My progression was router, drill press, band saw, bench saw, jointer.
I'm seeing that the jointer could have been sooner. Planer will arrive later.

Happy with what I have now. I'd love to find room for a lathe.

Craiglist is a gold mine. Both for buying and selling. Sell to get rid of the item. Space is precious. Expect to pay for space -- sell at a price that moves it FAST.

I've put two items on Craigslist priced to move FAST. Both were gone before the day was done.

A jointer makes for wonderful side support for your table saw.


----------



## bobj3 (Jan 17, 2006)

Hi


East job, get a new 5,000.oo CC and use it just for new toys, go to Rockler/Woodcraft/?? and say I will take that and that and that and that and by the way and that. and when the truck pulls up to drop off your new tools/toys tell the BOSS look what I got you for your birthday and to build some new kitchen cabinets just for you dear.  now let go out for dinner, dear.

==


----------



## rwl7532 (Sep 8, 2011)

bobj3 said:


> Hi
> 
> 
> East job, get a new 5,000.oo CC and use it just for new toys, go to Rockler/Woodcraft/?? and say I will take that and that and that and that and by the way and that. and when the truck pulls up to drop off your new tools/toys tell the BOSS look what I got you for your birthday and to build some new kitchen cabinets just for you dear.  now let go out for dinner, dear.
> ...


Valentines day was YESTERDAY.:no:


----------



## jruimy (Jan 14, 2012)

*What a romantic!*



bobj3 said:


> Hi
> 
> 
> East job, get a new 5,000.oo CC and use it just for new toys, go to Rockler/Woodcraft/?? and say I will take that and that and that and that and by the way and that. and when the truck pulls up to drop off your new tools/toys tell the BOSS look what I got you for your birthday and to build some new kitchen cabinets just for you dear.  now let go out for dinner, dear.
> ...


Missus is a shrink so hard to pull that stuff on her. However, I commend you for your bravery.
And thanks to all for your great suggestions. People on this board are truly nice!

Joel


----------



## bobj3 (Jan 17, 2006)

Hi

She got flowers and a nice box of candy for that and I have got most of it gone by now..she likes to share and a very good sport.  but I did get a bag of candy . 

===



rwl7532 said:


> Valentines day was YESTERDAY.:no:


----------



## jschaben (Jun 21, 2009)

jruimy said:


> I and my workshop have evolved in the last six months to the point where my tool catalogue includes a great R4510 Ridgid table saw, a decent Craftsman sliding compound mitre saw, a Mastercraft Maximum router combo, a PC circular saw, and a Freud biscuit joiner, along with the usual drills, portable sanders, etc.
> 
> I make mostly small cabinets and bookshelves out of pine planks and/or plywood. I'd like eventually to work my way up to bigger projects using better wood. In terms of joining, I usually use butt joints with dowels or biscuits. I have no interest in plumbing or metalwork.
> 
> ...


Hi Joel - well, you have enough tools to start building a router table. You can make or buy the top and fence and it will start you off on bigger things. Also could be a home for another router if you really want to buy one. You can trick the router table into acting like a jointer until you can pick up one of those.
Belt, disc or spindle sander would be a nice addition too as you can shape with those as well as just sand and smooth.


----------



## DaninVan (Jan 1, 2012)

Joel; on the planer vs jointer issue...the thing about the planer is that it will allow you to start using rough sawn hardwoods. The thing about _that_ is that you first need to joint a face side (and a face edge). So basically it's not a one or the other proposition.


----------



## DaninVan (Jan 1, 2012)

...of course you _could_ plane by hand.
Veritas® #6 Fore Plane - Lee Valley Tools


----------



## ggom20 (Feb 1, 2012)

Hello!

My opinion is that a table router is a great tool.
A large one is good at joining sides of board.

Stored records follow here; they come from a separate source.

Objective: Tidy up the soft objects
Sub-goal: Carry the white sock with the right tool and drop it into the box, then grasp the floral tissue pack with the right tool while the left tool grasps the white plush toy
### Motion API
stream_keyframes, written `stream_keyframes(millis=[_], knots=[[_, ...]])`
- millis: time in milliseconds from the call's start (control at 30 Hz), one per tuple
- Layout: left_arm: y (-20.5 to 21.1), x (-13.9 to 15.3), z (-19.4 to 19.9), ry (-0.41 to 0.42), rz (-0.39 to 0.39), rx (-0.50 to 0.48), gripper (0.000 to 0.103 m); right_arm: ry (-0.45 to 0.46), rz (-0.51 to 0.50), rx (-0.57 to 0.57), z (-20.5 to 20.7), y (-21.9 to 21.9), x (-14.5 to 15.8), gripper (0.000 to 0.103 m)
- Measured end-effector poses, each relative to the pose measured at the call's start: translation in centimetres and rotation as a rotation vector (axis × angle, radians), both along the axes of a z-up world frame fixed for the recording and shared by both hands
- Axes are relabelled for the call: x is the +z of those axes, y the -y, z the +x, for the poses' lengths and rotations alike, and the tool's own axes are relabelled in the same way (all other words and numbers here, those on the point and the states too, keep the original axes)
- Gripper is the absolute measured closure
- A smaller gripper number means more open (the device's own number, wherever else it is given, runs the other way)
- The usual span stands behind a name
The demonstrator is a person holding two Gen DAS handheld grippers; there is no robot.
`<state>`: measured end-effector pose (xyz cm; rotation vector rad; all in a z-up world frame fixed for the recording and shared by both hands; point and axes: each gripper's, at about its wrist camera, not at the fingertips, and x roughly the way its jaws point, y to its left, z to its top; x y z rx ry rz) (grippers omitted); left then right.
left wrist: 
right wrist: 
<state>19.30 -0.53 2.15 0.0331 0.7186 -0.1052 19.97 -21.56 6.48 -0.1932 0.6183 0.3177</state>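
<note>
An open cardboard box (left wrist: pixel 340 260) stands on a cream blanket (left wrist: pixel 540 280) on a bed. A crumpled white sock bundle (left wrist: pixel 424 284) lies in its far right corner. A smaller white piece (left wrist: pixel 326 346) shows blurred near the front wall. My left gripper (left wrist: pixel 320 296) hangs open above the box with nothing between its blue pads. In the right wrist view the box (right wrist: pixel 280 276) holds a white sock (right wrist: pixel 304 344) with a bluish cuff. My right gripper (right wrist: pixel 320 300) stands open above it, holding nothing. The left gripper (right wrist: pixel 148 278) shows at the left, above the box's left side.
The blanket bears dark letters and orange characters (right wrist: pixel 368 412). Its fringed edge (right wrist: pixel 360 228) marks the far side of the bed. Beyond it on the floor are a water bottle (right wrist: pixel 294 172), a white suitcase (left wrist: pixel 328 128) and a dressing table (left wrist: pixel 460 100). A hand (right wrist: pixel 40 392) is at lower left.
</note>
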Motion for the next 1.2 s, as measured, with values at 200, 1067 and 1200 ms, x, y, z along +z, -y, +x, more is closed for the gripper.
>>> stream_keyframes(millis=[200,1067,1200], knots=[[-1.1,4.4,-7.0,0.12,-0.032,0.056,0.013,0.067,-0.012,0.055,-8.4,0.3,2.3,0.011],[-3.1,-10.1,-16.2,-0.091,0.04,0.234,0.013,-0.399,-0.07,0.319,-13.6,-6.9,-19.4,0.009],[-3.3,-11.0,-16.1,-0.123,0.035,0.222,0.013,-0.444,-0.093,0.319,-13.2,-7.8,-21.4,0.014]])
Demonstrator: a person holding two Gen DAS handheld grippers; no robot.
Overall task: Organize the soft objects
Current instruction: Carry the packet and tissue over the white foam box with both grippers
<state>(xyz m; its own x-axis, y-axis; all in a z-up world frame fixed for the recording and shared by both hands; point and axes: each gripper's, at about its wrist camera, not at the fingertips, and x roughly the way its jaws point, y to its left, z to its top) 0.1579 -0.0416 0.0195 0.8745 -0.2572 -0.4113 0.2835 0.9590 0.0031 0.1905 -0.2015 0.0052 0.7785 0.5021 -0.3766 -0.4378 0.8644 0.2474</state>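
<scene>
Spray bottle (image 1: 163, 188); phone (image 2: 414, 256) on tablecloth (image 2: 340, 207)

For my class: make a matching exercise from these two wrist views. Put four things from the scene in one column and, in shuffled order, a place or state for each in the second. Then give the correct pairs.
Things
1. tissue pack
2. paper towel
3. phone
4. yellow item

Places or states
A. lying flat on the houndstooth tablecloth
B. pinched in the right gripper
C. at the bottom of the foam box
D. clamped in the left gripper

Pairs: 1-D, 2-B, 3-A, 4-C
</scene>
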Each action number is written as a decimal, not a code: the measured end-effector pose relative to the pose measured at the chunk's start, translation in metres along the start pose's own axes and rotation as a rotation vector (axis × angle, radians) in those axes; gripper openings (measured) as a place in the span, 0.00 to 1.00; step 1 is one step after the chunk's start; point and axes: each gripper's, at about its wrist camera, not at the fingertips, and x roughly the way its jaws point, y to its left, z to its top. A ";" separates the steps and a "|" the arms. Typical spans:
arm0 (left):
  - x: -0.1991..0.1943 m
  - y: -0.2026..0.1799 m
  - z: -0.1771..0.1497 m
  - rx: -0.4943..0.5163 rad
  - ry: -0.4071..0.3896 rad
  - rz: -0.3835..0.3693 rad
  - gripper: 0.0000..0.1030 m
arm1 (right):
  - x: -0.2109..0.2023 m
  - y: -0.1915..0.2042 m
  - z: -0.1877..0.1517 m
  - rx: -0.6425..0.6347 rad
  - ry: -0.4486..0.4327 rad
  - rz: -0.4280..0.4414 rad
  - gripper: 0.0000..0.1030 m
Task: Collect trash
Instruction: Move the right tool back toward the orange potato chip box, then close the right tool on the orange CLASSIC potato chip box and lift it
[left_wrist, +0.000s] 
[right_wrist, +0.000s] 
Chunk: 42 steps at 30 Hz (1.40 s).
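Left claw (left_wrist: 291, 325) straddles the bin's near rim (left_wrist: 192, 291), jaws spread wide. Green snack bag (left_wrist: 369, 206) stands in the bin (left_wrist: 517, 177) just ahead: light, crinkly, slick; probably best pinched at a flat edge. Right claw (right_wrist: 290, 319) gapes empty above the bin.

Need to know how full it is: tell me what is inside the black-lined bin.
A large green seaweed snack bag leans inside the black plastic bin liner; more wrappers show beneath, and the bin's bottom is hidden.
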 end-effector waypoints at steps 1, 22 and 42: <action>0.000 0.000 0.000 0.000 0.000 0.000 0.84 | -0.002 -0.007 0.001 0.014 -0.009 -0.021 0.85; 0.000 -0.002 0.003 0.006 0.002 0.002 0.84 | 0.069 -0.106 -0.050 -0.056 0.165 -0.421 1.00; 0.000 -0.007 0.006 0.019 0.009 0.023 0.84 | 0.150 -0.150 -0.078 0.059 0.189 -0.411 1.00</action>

And that a combinated machine like
planer-thicknether is great for using wood at a lot cheaper prices.

In France some very popular combinated machine does:
Table saw, planer, thicknesser, Shaper, morticer.

The multi-motors ones are the best ones.

This one is great but only 260mm (10" ) width.
They got bigger ones.

IMHO:
Using tons of wood, one has better plane them himself,
Not using so much I' go and find a good suplier for wood ready to use.

I use to go to a little furniture factory nearby and ask them to cut 
and plane my planks.So able to buy the wood at cheap rates and getting
them ready to use


Regards


----------



## jruimy (Jan 14, 2012)

Merci bien Gerard.
J'ai une toute petite table pour l'instant mais je voudrais bien avoir une plus grande.


----------



## rwl7532 (Sep 8, 2011)

jruimy said:


> Merci bien Gerard.
> J'ai une toute petite table pour l'instant mais je voudrais bien avoir une plus grande.


Google Translate.

This has been a public service by rwl7532.


----------



## OPG3 (Jan 9, 2011)

Joel, if you will re-read your initial post, you will see the answer: You're at the point where IMHO *dust collection* is more important than anything else mentioned. After being equipped with a nice dust-collection system you will be keeping your lungs and family much safer and happier! After that, get a fire extinguisher!


----------



## Big Steve (Feb 12, 2012)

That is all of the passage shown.